* [Directions] For the word "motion", return each line of the data in which it occurs.

* [Dataset content]
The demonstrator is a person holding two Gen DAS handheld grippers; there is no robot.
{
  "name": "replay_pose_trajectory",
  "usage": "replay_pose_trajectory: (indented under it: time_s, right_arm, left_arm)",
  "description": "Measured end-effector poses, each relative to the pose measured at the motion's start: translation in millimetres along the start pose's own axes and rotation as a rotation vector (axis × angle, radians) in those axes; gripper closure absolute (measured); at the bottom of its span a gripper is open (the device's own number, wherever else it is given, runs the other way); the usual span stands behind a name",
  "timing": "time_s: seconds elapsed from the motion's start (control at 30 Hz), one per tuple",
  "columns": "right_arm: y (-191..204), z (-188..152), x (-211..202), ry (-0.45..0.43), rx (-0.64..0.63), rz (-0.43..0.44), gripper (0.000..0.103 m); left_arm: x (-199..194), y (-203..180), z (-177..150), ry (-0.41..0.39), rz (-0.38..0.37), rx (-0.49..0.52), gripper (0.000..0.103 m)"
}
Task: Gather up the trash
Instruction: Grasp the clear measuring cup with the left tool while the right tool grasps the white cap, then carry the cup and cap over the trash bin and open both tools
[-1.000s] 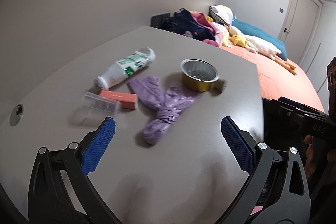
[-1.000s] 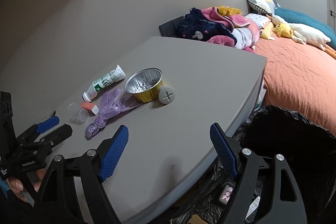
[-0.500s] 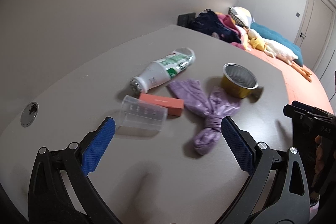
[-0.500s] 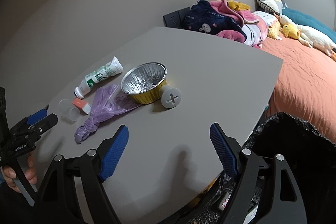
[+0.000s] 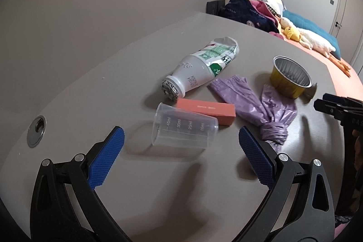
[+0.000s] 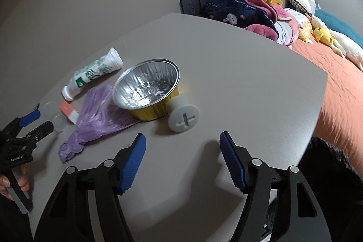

* [Solution to this problem]
  "description": "Measured end-effector poses, each relative to the pose measured at the motion's start: translation in millimetres along the start pose's own axes and rotation as a rotation vector (axis × angle, radians) in those axes; gripper closure absolute (measured); at the bottom of its span a gripper is open (the device's own number, wherever else it is given, runs the other way); the usual span stands behind a name",
  "timing": "time_s: seconds elapsed from the motion's start (control at 30 Hz), one per tuple",

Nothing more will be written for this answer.